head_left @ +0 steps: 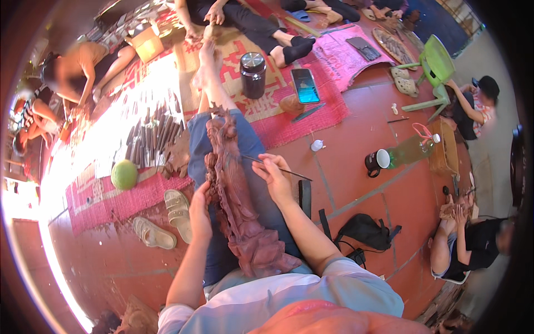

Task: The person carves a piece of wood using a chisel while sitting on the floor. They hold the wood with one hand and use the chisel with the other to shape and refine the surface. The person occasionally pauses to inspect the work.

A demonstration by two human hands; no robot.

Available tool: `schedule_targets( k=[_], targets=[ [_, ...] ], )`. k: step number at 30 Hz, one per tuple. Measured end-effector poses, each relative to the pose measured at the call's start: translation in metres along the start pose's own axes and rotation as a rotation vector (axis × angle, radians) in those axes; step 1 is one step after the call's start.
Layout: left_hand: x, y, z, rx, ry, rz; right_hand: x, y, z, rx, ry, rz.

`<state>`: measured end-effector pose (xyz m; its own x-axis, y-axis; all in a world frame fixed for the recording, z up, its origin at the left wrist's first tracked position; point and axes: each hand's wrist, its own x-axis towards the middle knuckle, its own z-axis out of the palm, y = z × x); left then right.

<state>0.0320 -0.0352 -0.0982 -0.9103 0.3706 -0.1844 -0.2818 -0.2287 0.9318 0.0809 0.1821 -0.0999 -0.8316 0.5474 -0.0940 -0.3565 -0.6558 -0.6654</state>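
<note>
A reddish-brown wood carving (pixel 239 192), with figures and curling relief along its length, lies lengthwise on my lap and thighs. My left hand (pixel 200 209) is closed around the carving's left edge, its fingertips partly hidden behind the wood. My right hand (pixel 273 173) is to the right of the carving, pinching a thin dark rod-like tool (pixel 295 174) between thumb and fingers. The tool's left end reaches the carving's right side; whether it touches the wood, I cannot tell.
Many carving tools (pixel 158 133) lie on a sunlit mat at left, near a green ball-shaped object (pixel 124 175) and sandals (pixel 178 214). Ahead are a dark jar (pixel 253 75) and a phone (pixel 305 86). Rightward stand a mug (pixel 377 161), a green bottle (pixel 411 151) and a black bag (pixel 364 231). Other people sit around.
</note>
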Motion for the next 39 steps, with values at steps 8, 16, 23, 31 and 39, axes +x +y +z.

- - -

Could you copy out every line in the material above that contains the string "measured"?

TASK SOLUTION:
Available tool: `schedule_targets( k=[_], targets=[ [_, ...] ], )`. k: step number at 30 Hz, one per tuple. Measured end-effector poses, each relative to the pose measured at the call's start: translation in metres along the start pose's own axes and rotation as a rotation vector (axis × angle, radians) in those axes; step 1 is one step after the call's start.
`<state>`: measured end-effector pose (xyz m; its own x-axis, y-axis; all in a world frame fixed for the recording, z up, its origin at the left wrist's first tracked position; point and axes: each hand's wrist, its own x-axis towards the middle knuckle, its own z-axis out of the palm, y = z × x); left then right.

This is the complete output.